One reason that individual policies are cheaper is that they generally require more cost-sharing by consumers. The reason that employment-based plans seem cheaper is that on average workers only pay 17% of the premiums directly if they're single, and 27% for family policies, according to the Kaiser Family Foundation. Businesses pick up the rest by paying lower wages, thus hiding the real costs. Meanwhile, in the individual market, consumers pay with after-tax dollars because Democrats won't allow individuals to have the same tax subsidy that employer policies receive.
This tax differential is the core of "our inefficient and inequitable system of tax-advantaged, employer-based health insurance," writes Jeffrey Flier, the dean of Harvard Medical School, in a new commentary in the Journal of Clinical Investigation.

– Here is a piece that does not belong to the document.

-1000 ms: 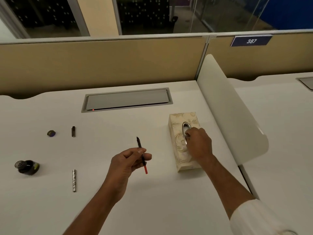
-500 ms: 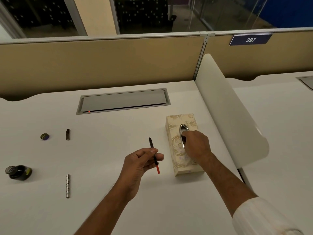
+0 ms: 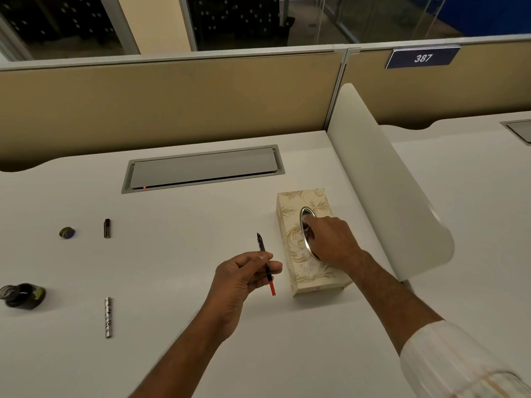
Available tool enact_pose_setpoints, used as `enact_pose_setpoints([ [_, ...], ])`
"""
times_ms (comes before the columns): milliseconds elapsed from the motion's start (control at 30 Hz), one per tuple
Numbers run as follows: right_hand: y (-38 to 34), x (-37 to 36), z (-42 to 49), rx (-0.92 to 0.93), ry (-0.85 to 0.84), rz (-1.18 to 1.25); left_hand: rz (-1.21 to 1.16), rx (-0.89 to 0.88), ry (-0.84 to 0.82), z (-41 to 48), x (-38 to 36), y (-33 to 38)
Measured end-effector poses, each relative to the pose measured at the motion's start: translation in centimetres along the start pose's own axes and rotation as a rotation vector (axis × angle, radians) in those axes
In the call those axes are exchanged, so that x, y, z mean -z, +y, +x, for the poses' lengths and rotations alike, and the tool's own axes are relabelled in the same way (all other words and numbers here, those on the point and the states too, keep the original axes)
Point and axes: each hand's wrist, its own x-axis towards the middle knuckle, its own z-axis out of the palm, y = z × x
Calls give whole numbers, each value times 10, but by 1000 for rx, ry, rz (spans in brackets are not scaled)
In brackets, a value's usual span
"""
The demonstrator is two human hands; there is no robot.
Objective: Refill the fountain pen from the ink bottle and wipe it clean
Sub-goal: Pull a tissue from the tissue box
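The left hand (image 3: 244, 275) pinches the pen (image 3: 265, 262) above the tabletop (image 3: 172, 282), nib up; a wet nib could drip or smear if it tips. Further right, the right hand (image 3: 330, 242) has fingers (image 3: 307, 225) in the tissue box (image 3: 290, 219) slot; whether that grip has closed on tissue I cannot tell. A hard tug may drag the box. The ink bottle (image 3: 24, 294) stands open, far left.

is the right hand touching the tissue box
Touching. The head view shows the right hand lying on top of the tissue box, its fingertips dipped into the oval opening.
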Motion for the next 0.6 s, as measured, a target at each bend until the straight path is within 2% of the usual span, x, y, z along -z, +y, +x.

"While the federal tax code promotes overspending by making the majority unaware of the true cost of their insurance and care," he writes, "the code is grossly unfair to the self-employed, small businesses, workers who stick with a bad job because they need the coverage, and workers who lose their jobs after getting sick. . . . How this developed and persisted despite its unfairness and maladaptive consequences is a powerful illustration of the law of unintended consequences and the fact that government can take six decades or more to fix its obvious mistakes." Well said.
As Dr. Flier notes, Democrats have no plans to fix this tax bias, though they are likely to "create a new generation of problems." If Mr. Obama is going to slam "the marketplace," he should at least admit the real cause of its ills rather than invent statistics and strawmen.